What to do: Only the lines below starting at the one that contains "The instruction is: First" and ending at the one that contains "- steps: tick" are to be reproduced, exactly and with both ends kept.

Material supplied:
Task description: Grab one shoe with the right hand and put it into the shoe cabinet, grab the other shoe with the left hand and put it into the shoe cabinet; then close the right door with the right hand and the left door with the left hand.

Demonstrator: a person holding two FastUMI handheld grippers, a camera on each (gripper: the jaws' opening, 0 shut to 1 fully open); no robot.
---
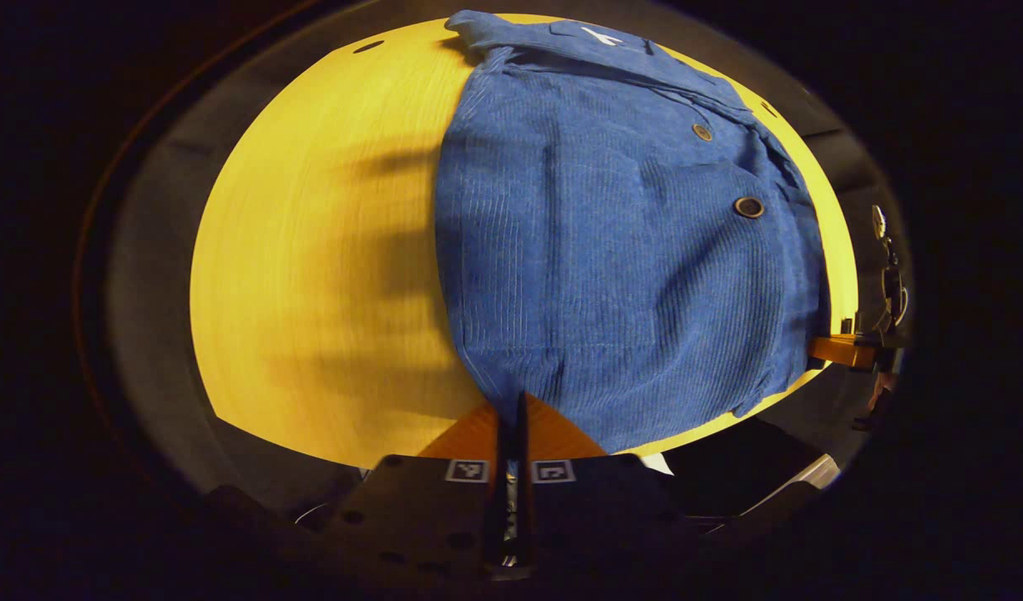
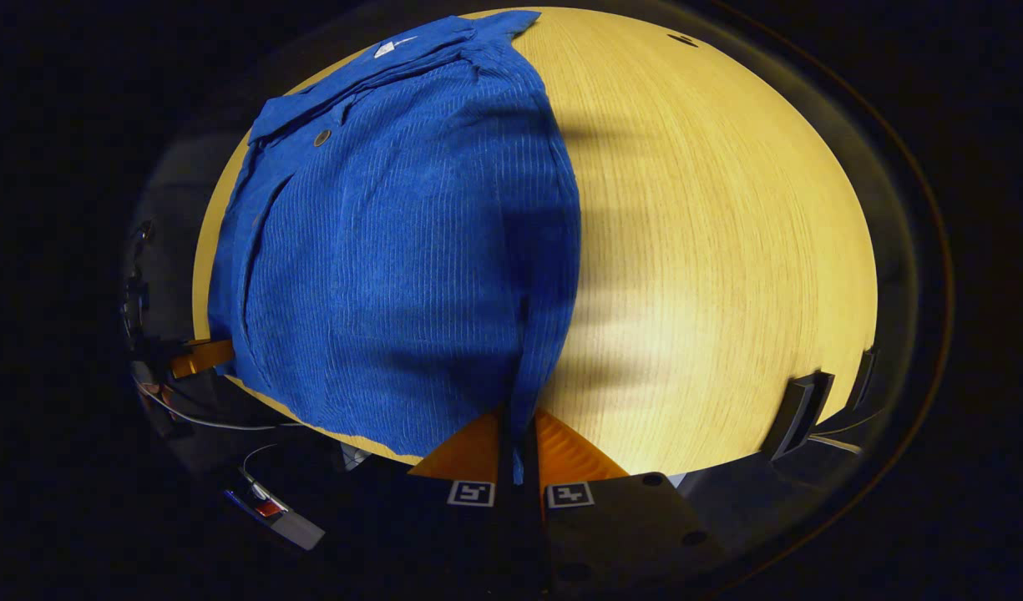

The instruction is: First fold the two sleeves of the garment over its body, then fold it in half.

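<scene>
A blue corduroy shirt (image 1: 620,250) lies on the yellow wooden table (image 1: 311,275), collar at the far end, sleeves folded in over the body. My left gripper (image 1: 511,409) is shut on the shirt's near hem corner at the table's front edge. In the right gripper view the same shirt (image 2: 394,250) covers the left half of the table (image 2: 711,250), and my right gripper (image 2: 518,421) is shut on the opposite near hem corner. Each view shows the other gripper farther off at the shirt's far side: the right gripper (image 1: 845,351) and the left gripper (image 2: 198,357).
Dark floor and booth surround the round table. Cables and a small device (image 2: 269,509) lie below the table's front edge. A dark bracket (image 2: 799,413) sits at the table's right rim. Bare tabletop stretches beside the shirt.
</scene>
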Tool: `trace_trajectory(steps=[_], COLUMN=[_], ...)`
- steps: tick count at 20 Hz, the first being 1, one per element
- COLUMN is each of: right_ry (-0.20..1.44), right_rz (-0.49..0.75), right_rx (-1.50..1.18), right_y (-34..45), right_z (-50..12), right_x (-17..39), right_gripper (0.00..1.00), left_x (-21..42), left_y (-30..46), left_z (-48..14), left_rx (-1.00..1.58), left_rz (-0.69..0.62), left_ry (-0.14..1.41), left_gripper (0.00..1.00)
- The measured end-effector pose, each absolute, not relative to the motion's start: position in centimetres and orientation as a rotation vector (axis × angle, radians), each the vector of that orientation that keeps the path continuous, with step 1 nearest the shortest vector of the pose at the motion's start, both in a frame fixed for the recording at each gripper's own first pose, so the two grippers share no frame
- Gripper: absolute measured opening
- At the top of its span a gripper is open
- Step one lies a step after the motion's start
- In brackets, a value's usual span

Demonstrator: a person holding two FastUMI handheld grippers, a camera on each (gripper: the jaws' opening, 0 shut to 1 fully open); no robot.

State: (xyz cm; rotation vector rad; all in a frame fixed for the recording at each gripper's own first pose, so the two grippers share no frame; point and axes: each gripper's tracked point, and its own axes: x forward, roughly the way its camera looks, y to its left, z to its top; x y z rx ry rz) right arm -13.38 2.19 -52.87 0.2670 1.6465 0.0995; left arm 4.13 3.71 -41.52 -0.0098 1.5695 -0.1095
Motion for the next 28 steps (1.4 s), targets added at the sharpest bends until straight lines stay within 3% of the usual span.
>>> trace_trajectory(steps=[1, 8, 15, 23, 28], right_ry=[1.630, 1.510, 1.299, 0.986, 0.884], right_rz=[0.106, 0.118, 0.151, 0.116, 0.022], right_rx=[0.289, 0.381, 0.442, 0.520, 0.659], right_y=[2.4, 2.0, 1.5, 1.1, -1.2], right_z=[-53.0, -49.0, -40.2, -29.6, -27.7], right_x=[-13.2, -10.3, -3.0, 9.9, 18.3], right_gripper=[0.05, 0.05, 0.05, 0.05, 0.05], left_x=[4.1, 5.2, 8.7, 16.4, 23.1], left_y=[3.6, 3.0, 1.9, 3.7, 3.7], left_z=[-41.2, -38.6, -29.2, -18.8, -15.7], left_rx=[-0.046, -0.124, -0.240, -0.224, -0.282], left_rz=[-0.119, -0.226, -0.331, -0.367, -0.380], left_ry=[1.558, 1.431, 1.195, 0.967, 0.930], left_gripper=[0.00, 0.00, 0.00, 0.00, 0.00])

Finished exercise:
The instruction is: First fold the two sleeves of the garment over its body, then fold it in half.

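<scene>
A blue corduroy shirt (image 1: 620,250) lies on the yellow wooden table (image 1: 311,275), collar at the far end, sleeves folded in over the body. My left gripper (image 1: 511,409) is shut on the shirt's near hem corner at the table's front edge. In the right gripper view the same shirt (image 2: 394,250) covers the left half of the table (image 2: 711,250), and my right gripper (image 2: 518,421) is shut on the opposite near hem corner. Each view shows the other gripper farther off at the shirt's far side: the right gripper (image 1: 845,351) and the left gripper (image 2: 198,357).
Dark floor and booth surround the round table. Cables and a small device (image 2: 269,509) lie below the table's front edge. A dark bracket (image 2: 799,413) sits at the table's right rim. Bare tabletop stretches beside the shirt.
</scene>
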Tool: `trace_trajectory(steps=[_], COLUMN=[_], ...)`
- steps: tick count at 20 Hz, the first being 1, one per element

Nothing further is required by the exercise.